Sylvie Amici, présidente de l’Association des psychologues de l’éducation nationale, s’aperçoit également de cette difficulté des adolescents à se projeter. « Pourquoi choisir un métier ? Quel sens cela a de faire des études ? », entend-elle parfois quand elle parle de projet d’orientation. « La pandémie ne leur a pas permis de vivre des expériences qui aident à se construire. La crise climatique, la guerre en Ukraine ajoutent à l’anxiété. Les questions existentielles comme “qu’est-ce que je vais devenir ?” ou “qu’est-ce que je vais faire de ma vie ?” se posent de manière forte », analyse la spécialiste de l’orientation.

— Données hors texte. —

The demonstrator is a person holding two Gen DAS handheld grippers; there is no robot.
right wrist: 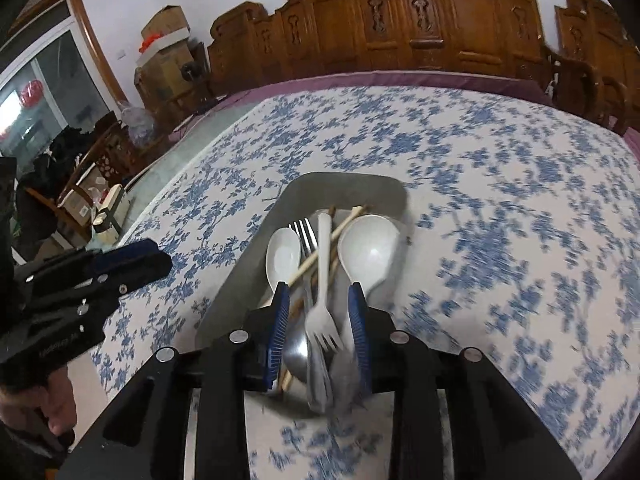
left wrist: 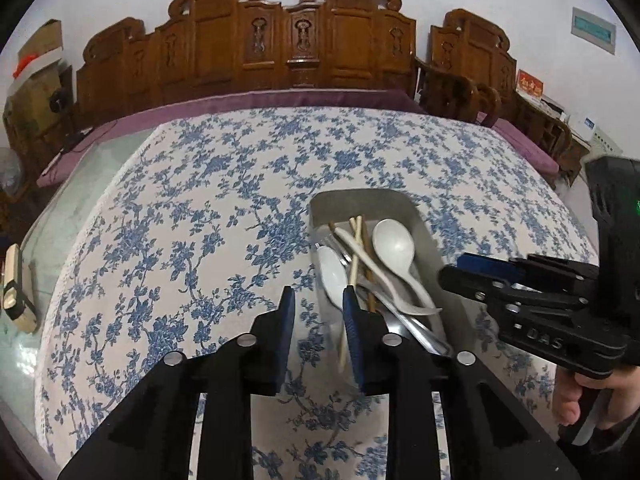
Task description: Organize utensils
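Note:
A grey tray [left wrist: 400,200] [right wrist: 348,184] sits on the blue-flowered tablecloth. It holds a large white spoon [left wrist: 394,246] [right wrist: 368,252], a smaller white spoon [right wrist: 283,252], a white plastic fork [right wrist: 323,308], a metal fork [right wrist: 306,232], a metal spoon [right wrist: 296,352] and chopsticks [right wrist: 340,224]. My left gripper [left wrist: 318,292] hangs open over the tray's near left corner; a pale chopstick [left wrist: 352,268], blurred at its lower end, runs along its right pad. My right gripper [right wrist: 318,286] is open above the tray, with the plastic fork and a blurred grey streak between its fingers. Each gripper shows in the other's view [left wrist: 452,276] [right wrist: 160,260].
The tablecloth [left wrist: 200,220] covers most of a glass-topped table; bare glass runs along its left edge, where a small wooden object [left wrist: 14,292] lies. A carved wooden bench [left wrist: 288,40] with a purple cushion stands behind. Cardboard boxes [right wrist: 164,40] and clutter fill the far left.

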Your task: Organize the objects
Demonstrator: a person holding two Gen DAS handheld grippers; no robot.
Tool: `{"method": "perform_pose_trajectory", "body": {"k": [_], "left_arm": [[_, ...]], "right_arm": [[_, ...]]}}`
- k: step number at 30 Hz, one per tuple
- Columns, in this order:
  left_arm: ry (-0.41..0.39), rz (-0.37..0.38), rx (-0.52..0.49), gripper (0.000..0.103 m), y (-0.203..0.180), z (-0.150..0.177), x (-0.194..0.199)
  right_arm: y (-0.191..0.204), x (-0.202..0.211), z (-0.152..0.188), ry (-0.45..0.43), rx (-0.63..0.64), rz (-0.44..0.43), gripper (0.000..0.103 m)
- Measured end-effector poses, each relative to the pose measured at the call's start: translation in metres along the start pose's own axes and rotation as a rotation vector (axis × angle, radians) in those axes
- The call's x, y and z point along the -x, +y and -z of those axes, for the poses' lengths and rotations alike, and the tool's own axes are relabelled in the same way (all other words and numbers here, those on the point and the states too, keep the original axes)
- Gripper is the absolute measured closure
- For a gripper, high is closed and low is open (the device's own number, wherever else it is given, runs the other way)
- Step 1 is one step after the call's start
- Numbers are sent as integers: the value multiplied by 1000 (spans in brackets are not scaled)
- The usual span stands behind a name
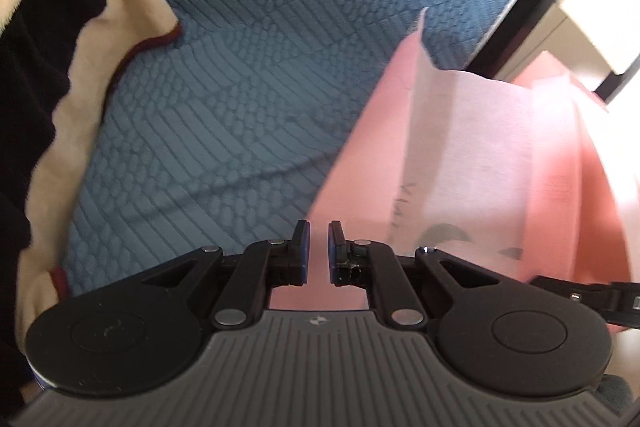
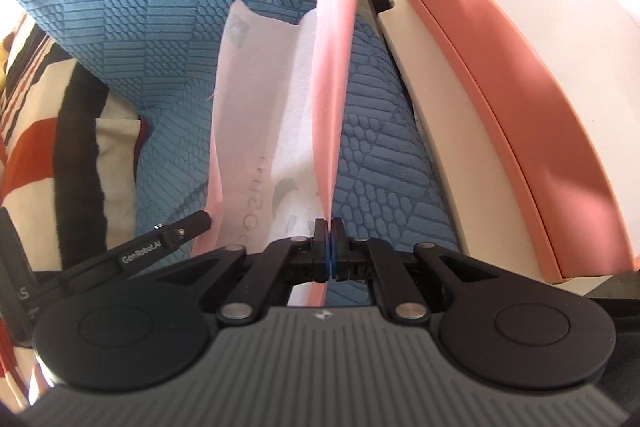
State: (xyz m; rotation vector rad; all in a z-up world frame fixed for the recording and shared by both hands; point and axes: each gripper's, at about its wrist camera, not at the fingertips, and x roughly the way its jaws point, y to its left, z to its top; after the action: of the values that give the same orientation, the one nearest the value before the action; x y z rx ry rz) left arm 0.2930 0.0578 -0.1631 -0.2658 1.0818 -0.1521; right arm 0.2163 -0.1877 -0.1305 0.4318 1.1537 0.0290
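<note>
Right wrist view: my right gripper (image 2: 330,225) has its fingers clenched tight on the near edge of a pink paper bag (image 2: 334,95), whose pink side panel stands on edge and runs away from me over the blue textured bedspread (image 2: 132,7). The bag's pale printed face curls open to the left. A pink box (image 2: 504,99) sits off to the right, apart from the bag. Left wrist view: my left gripper (image 1: 319,241) shows a narrow gap between its fingers with pink paper behind it; whether they pinch the bag I cannot tell. A striped blanket (image 1: 48,27) lies at far left.
</note>
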Motion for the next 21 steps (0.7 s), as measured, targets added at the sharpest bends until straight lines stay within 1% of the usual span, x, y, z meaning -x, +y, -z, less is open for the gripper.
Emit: {"method": "perform_pose_trajectory", "body": {"k": [3, 5, 6, 8, 11, 14, 17, 21], "left_arm": [[-7, -27, 18, 92, 7, -2, 0], [-18, -29, 47, 92, 12, -4, 3], [-25, -10, 72, 92, 16, -4, 7], [-42, 54, 121, 92, 24, -4, 16], [-88, 100, 144, 92, 29, 1, 33], [-124, 182, 178, 92, 32, 7, 51], [-136, 271, 148, 92, 23, 19, 65], [-127, 384, 97, 92, 5, 34, 77]], "right_arm": [[0, -1, 0, 9, -4, 8, 99], [2, -1, -1, 12, -5, 8, 99], [3, -2, -1, 14, -7, 6, 99], [5, -2, -1, 15, -6, 3, 99], [9, -2, -3, 13, -4, 1, 99], [11, -3, -4, 11, -6, -8, 99], [10, -7, -5, 19, -9, -16, 99], [9, -11, -5, 35, -19, -31, 99]]}}
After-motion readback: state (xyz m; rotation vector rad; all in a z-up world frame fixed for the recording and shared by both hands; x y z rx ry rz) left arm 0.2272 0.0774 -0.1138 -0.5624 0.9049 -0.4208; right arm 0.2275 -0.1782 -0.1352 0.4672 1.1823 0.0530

Les parents se retrouvent désemparés face au mal-être de leurs enfants. Emilie, qui préfère rester anonyme, est tombée de haut. « Je ne savais même pas que cela pouvait exister », se désole cette mère dont le fils ne va plus au lycée depuis deux ans. Brillant élève de seconde, Erwan a décroché en quelques semaines en début de première. « Il est rentré de son premier devoir de maths en disant qu’il avait tout raté et que, pour Parcoursup, c’était foutu », se remémore Emilie. Il voulait alors entrer en prépa. Les angoisses montent crescendo, si bien que, quelques mois plus tard, Erwan n’arrive plus à sortir de son lit pour aller au lycée.

La pression scolaire a été le facteur déclenchant de la dépression. Suivent de longs mois d’attente avant de pouvoir trouver la prise en charge adaptée. « Au départ, on n’y croit pas du tout. On se dit que c’est la crise d’adolescence », souligne Emilie.

Depuis, elle a changé de regard sur le système scolaire : « On veut faire de nos enfants des chevaux de course. Il faut être performant, performant, performant… Mais que se passe-t-il quand ça craque ? Qu’est-ce qu’on leur propose ensuite ? » Son fils a repris doucement des cours à distance, après plus d’une année complète d’interruption.